Based on the competitiveness of the division last year, as well as the lesser teams getting closer to competing, the NL Central is looking like it might be the best division for the second year in a row. A lot of the division's intrigue may be swayed depending on whether or not the Pirates can repeat their success from 2013.
5. Chicago Cubs
The Cubs are certainly on the right track, but the track doesn't end this season. The Cubbies didn't necessarily add a lot of impact talent to their MLB roster for 2014, but there is a ton of talent on the way through the farm system. The 2015 season may be the year when the Cubs' fortunes start to turn, but don't expect much for this season.
Prediction: The Cubs' young players show positive signs for the futures, but the team ultimately finishes 70-92.
4. Milwaukee Brewers
The Brewers weren't good in 2013. A lot of that can be contributed to Braun not playing. Even with Braun returning this season, I have serious questions about if he will still be the same player or not. I don't think anyone knows how much the steroids really helped Braun, but until I see it with my own eyes, I'm going to assume it made a huge difference. Basically, for me, I don't give any steroid user the benefit of the doubt. Prove me wrong, Braun. Garza will help the rotation a bit, but don't expect big things from a fly-ball pitcher in Miller Park.

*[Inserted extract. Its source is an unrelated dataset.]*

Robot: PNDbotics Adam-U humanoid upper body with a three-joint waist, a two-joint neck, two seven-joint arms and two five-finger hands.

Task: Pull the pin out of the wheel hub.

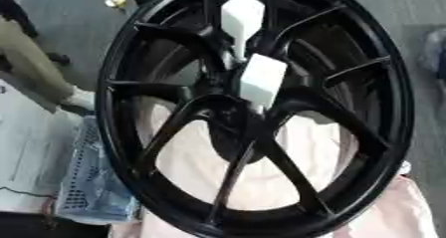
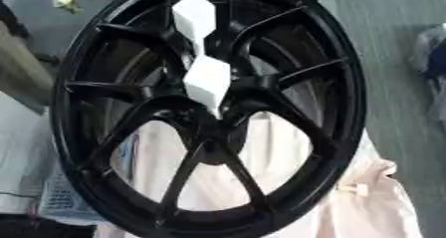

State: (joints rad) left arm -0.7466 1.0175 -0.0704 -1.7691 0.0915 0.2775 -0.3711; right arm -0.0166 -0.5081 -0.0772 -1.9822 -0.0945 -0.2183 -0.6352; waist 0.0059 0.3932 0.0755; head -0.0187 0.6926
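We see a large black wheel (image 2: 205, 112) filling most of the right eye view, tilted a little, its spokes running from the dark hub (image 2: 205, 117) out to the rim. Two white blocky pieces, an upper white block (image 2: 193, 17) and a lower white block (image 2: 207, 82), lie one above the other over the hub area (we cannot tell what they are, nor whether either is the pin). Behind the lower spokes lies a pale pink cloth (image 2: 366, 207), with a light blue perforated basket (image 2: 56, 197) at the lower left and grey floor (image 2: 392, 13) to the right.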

Prediction: The Brewers are better, but don't get over the .500 hump, finishing 79-83.
3. Cincinnati Reds
The Reds are going to miss Shin-Soo Choo and his .423 on-base percentage at the top of their lineup. They can hope and hope that Billy Hamilton will make up for the loss, but it's just too much for a speed-only player to do. Choo had a nice combination of power and speed, as well as one of the best walk rates in baseball. Hamilton can steal bases. Sure, he hit .368/.429/.474 with the Reds last season, but it was in just 22 plate appearances. Hamilton hasn't shown a sustained ability to hit. The loss of Arroyo won't be as much of a problem. Tony Cingrani will step in and probably pitch even better than Arroyo, so the Arroyo situation may be a case of addition-by-subtraction.

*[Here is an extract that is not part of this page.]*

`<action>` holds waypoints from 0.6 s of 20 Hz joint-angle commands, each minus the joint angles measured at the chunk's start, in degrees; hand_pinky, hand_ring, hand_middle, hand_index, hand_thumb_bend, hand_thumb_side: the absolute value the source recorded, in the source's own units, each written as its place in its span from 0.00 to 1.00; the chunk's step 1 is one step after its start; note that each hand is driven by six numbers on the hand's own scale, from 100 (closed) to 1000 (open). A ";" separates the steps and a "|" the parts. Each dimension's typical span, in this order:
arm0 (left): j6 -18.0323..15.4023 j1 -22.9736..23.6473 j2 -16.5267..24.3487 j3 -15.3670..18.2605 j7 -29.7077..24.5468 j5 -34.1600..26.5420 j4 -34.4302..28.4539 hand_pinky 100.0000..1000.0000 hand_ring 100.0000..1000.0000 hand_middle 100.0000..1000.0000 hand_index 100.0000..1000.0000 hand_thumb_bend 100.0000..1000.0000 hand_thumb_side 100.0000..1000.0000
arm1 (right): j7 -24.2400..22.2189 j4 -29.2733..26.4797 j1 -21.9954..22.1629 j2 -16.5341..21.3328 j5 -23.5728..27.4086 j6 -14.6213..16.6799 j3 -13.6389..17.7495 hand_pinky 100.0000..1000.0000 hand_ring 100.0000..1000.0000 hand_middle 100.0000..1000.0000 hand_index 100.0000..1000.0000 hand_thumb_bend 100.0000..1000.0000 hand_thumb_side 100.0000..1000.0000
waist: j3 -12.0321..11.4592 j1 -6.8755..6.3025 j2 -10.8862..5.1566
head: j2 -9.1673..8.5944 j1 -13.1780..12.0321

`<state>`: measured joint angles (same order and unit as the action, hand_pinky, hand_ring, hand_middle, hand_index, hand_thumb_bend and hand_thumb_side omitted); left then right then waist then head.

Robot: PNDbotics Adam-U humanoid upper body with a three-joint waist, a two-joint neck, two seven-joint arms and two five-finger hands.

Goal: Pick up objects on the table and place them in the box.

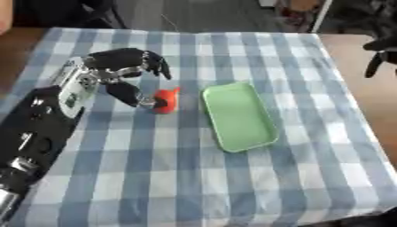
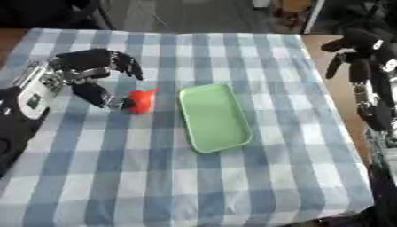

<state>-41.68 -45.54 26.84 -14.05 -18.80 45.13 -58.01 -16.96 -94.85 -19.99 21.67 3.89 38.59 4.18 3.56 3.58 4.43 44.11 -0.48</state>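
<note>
- We have our left hand (image 1: 116, 71) over the checked tablecloth (image 1: 194, 177), fingers curled above, thumb tip touching the small red-orange object (image 1: 164, 101); not clearly gripped.
- Object sits on the cloth just left of the green tray (image 1: 238, 116), which holds nothing.
- Our right hand (image 2: 355, 48) hangs off the table's right edge, fingers drooping, relaxed, holding nothing.

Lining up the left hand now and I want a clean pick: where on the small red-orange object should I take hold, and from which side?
Take the red-orange object by its rounded lower body, coming from its left, where the left hand already is, thumb at its side. The body looks widest low down, and a thin tip sticks up on the side toward the green tray, so I would avoid the tip.
</note>
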 commanded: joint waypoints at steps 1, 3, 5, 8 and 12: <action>-0.43 -1.36 0.23 0.19 -0.07 0.63 -0.08 0.60 0.59 0.71 0.78 0.96 0.80 | -0.22 -0.53 -0.85 1.08 0.27 -0.02 0.32 0.25 0.64 0.57 0.83 0.00 0.65 | 0.12 -0.11 -0.55 | 0.01 -0.24; -0.62 -1.47 0.07 0.20 -0.28 0.95 0.40 0.59 0.59 0.71 0.78 0.96 0.80 | -0.26 -0.54 -0.88 1.06 0.30 -0.02 0.29 0.25 0.64 0.57 0.83 0.00 0.65 | 0.13 -0.10 -0.54 | 0.01 -0.28; -0.79 -1.51 -0.04 0.25 -0.63 1.07 1.00 0.59 0.59 0.71 0.78 0.96 0.81 | -0.28 -0.54 -0.91 1.06 0.35 -0.01 0.27 0.25 0.64 0.57 0.83 0.00 0.65 | 0.15 -0.07 -0.52 | 0.01 -0.28; -0.91 -1.63 -0.24 0.45 -1.18 1.08 1.98 0.59 0.59 0.71 0.78 0.95 0.81 | -0.35 -0.51 -0.98 1.06 0.42 0.03 0.22 0.25 0.64 0.57 0.83 0.00 0.65 | 0.16 -0.02 -0.48 | 0.01 -0.36; -0.81 -2.13 -0.69 0.80 -1.91 1.10 3.56 0.59 0.59 0.72 0.78 0.95 0.81 | -0.44 -0.47 -1.04 1.04 0.50 0.07 0.17 0.25 0.64 0.57 0.83 0.00 0.65 | 0.13 0.06 -0.42 | 0.01 -0.43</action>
<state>-41.98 -45.81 25.82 -13.99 -19.98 46.13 -54.26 -17.29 -94.85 -19.99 21.67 4.00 38.69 4.17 3.62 3.66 4.59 44.11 -0.51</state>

Prediction: The Reds fall from 90 wins in 2013 to 85-77 in 2014. They miss the playoffs by a half-game.
2. Pittsburgh Pirates
The Pirates were the feel-good story of 2013, carried by a great rotation and an even better bullpen. While the loss of A.J. Burnett will surely cause a bit of a step-back, the Pirates will still be a contender in 2014. Led by Gerrit Cole, the Pirates' rotation will still out-pitch the opposing team on most nights, and they will get just enough offense and defense to win games. The outfield is going to be one of the best, especially once Gregory Polanco gets called up. With Andrew McCutchen, Starling Marte and Cole leading the way, the Pirates will be just fine.

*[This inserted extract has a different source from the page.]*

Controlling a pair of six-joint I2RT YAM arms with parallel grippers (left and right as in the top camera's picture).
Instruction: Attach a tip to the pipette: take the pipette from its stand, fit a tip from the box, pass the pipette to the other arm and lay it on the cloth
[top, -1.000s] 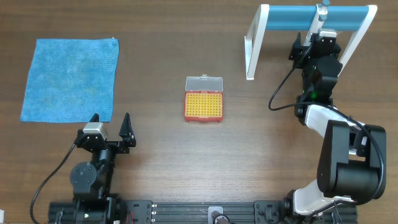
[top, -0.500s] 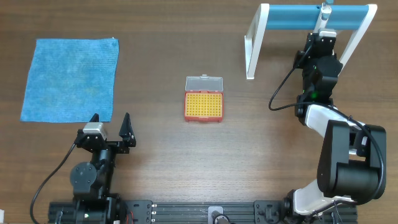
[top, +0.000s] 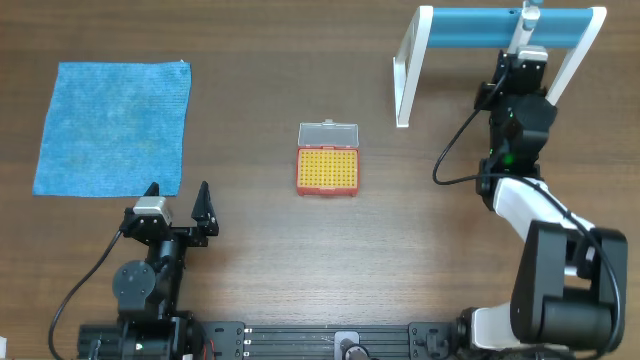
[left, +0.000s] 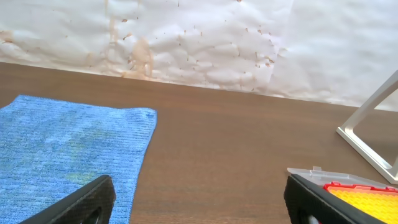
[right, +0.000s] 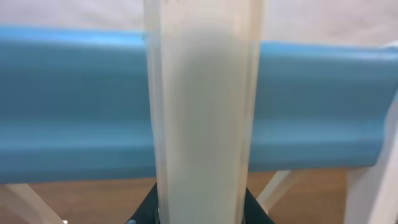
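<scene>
The white pipette (top: 524, 22) hangs upright on the blue bar of its stand (top: 470, 27) at the back right. My right gripper (top: 524, 58) is up against it, fingers closed on the pipette barrel (right: 202, 112), with the blue bar (right: 74, 106) right behind. The orange tip box (top: 327, 168) sits mid-table with its clear lid open. The blue cloth (top: 112, 128) lies flat at the back left. My left gripper (top: 177, 200) rests open near the front left, just in front of the cloth (left: 62, 149), with nothing between its fingers.
The stand's white side frame (top: 403, 75) stands between the tip box and the pipette; it also appears in the left wrist view (left: 373, 134), beside the box (left: 360, 196). Bare wooden table (top: 300, 260) surrounds the box.
My right gripper has moved up to the pipette on the stand and its fingers have narrowed onto the barrel. The left arm has stayed still.
</scene>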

Prediction: The Pirates pick up the first Wild Card spot and finish 88-74.
Bonus prediction: Cole wins the NL Cy Young Award. I don't believe there is anything he can't do.
1. St. Louis Cardinals
The Cardinals won 97 games in 2013 with a team that actually had a few holes. The team they will be fielding in 2014 won't have those holes, barring injuries of course. The acquisitions of Peralta at shortstop and Bourjos in centerfield will go a long way towards for the Cardinals finding a way to win more games than they did last season. The Cards' rotation has a nice mix of young arms and veterans. The lineup was one of the best last season, hitting exceptionally well with runners in scoring position. The Cardinals are better right now than they were at this time last season.
Prediction: The Cardinals win the division at 98-64.